Saved entries
────────────────────

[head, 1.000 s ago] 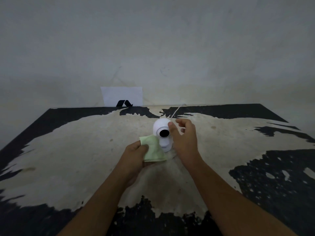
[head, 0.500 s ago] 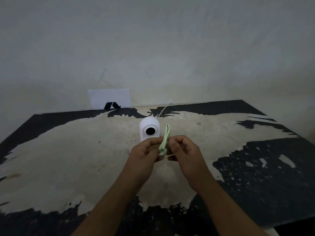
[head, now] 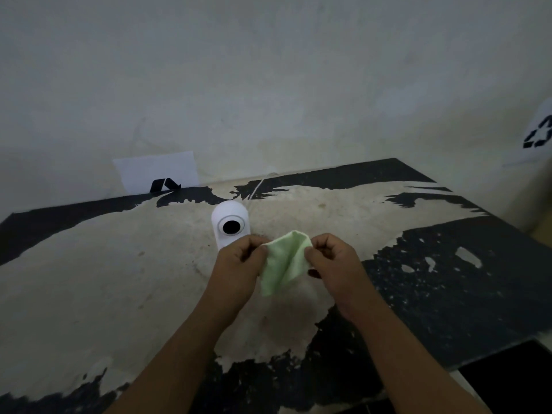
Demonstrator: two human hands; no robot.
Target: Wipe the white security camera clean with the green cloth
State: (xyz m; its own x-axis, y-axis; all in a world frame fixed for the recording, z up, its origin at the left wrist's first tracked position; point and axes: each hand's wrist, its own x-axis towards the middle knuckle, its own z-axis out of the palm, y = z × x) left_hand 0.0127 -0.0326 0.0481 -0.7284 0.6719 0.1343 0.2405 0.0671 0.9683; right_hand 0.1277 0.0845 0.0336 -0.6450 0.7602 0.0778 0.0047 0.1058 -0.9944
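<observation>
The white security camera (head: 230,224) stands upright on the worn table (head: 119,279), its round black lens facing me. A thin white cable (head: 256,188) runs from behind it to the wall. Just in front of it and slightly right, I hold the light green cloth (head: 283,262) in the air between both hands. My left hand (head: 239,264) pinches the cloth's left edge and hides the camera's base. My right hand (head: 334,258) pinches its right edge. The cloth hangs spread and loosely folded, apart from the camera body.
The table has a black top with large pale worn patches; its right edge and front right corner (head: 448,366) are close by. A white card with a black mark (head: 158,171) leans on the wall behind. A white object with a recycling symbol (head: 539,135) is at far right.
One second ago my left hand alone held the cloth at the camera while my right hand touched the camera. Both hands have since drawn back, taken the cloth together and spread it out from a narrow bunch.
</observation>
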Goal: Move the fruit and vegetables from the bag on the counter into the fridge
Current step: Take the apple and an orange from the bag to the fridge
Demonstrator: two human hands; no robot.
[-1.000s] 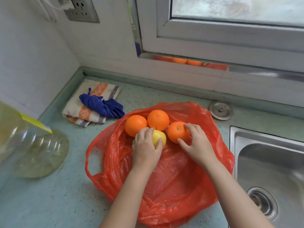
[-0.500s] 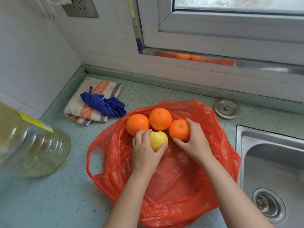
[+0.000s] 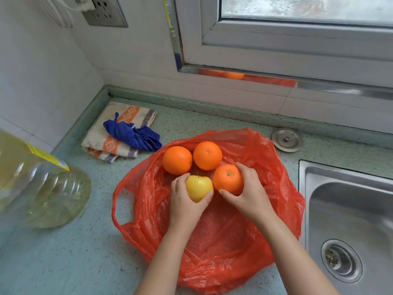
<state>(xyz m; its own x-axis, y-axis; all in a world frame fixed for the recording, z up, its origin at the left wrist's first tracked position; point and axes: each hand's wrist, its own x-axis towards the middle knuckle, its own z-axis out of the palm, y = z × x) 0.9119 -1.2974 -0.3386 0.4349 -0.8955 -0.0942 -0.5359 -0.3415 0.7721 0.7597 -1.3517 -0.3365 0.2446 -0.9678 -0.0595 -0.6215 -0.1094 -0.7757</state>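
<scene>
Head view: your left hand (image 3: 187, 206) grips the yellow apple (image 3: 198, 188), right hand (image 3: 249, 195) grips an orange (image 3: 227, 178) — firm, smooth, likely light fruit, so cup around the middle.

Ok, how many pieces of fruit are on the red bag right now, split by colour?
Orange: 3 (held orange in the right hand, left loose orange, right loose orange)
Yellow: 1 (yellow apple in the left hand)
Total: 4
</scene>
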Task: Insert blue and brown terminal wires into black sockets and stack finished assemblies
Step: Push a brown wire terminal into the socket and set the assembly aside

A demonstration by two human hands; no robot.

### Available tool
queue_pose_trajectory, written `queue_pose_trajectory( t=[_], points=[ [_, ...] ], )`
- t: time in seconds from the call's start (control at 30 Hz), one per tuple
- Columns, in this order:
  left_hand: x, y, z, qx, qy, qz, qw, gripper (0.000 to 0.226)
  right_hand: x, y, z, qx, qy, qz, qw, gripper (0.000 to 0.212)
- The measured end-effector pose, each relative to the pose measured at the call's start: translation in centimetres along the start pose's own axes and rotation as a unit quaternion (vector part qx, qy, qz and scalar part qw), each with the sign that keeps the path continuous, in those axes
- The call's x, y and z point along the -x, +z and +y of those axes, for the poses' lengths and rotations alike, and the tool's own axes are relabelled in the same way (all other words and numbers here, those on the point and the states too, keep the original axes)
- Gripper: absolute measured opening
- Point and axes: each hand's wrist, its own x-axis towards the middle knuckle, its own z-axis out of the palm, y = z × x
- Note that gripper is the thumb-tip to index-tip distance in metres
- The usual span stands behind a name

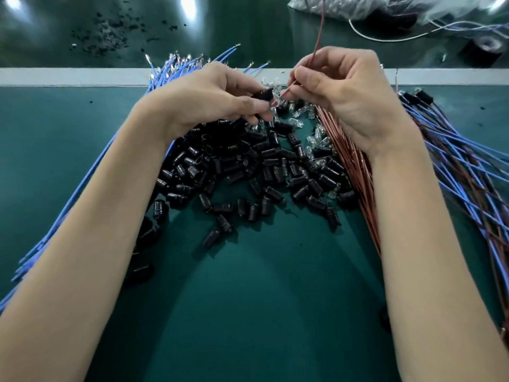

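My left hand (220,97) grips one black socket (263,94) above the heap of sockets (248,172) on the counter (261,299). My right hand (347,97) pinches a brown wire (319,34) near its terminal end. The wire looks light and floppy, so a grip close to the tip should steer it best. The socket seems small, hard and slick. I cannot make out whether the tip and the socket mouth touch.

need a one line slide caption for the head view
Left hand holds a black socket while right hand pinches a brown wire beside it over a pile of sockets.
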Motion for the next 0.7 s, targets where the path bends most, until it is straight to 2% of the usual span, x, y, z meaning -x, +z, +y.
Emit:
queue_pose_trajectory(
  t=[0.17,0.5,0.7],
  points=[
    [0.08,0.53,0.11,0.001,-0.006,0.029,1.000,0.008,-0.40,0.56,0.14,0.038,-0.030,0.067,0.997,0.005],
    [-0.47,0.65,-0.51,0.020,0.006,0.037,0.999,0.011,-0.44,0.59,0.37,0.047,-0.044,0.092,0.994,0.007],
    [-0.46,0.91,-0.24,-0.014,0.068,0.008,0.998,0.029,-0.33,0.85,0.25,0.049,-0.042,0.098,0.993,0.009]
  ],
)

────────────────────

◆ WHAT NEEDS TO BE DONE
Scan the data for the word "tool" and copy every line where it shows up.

◆ WRITTEN ANSWER
### Available tool
- The call's x, y and z point along the -x, +z and +y of those axes, for the poses' lengths and rotations alike, and the tool's own axes are relabelled in the same way (all other words and numbers here, those on the point and the states too, keep the original axes)

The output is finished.